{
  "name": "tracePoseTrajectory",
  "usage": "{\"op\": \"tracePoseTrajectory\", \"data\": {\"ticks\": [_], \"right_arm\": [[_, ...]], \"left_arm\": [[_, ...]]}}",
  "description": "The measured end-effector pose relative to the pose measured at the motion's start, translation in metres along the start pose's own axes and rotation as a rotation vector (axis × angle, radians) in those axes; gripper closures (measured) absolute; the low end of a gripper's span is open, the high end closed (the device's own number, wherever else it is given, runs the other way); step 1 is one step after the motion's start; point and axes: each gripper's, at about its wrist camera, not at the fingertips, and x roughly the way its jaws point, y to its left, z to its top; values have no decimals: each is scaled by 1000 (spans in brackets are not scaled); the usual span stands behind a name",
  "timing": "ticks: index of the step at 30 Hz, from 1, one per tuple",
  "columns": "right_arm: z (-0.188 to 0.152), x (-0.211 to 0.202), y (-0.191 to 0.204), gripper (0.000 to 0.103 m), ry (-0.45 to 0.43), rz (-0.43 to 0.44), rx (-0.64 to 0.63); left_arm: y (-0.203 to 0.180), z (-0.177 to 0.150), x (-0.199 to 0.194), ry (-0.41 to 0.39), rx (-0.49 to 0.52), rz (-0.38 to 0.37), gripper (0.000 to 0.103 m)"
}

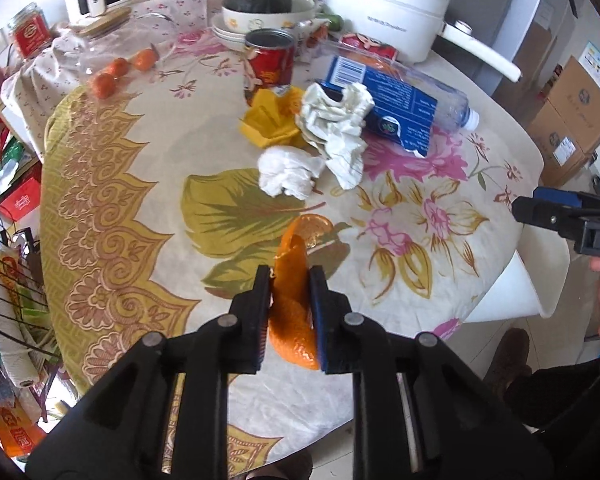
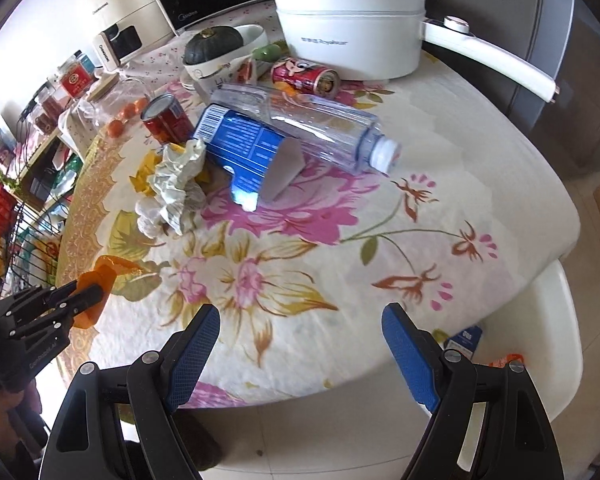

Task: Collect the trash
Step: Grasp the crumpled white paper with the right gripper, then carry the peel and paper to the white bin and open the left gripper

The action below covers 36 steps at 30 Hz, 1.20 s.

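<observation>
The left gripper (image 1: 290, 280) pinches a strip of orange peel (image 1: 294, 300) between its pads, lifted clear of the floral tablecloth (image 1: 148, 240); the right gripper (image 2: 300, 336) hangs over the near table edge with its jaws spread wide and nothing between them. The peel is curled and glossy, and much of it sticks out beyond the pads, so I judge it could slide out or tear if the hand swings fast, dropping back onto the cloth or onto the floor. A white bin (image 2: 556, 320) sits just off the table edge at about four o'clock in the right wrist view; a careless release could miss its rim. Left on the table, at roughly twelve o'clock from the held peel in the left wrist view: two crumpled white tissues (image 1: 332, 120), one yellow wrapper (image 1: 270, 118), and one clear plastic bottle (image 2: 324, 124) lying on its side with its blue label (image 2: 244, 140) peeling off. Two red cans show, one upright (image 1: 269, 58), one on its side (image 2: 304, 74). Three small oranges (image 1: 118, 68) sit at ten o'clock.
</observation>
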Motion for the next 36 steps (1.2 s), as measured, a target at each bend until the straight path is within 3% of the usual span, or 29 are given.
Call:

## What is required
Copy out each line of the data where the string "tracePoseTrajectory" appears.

## Exercise output
  "name": "tracePoseTrajectory",
  "usage": "{\"op\": \"tracePoseTrajectory\", \"data\": {\"ticks\": [_], \"right_arm\": [[_, ...]], \"left_arm\": [[_, ...]]}}",

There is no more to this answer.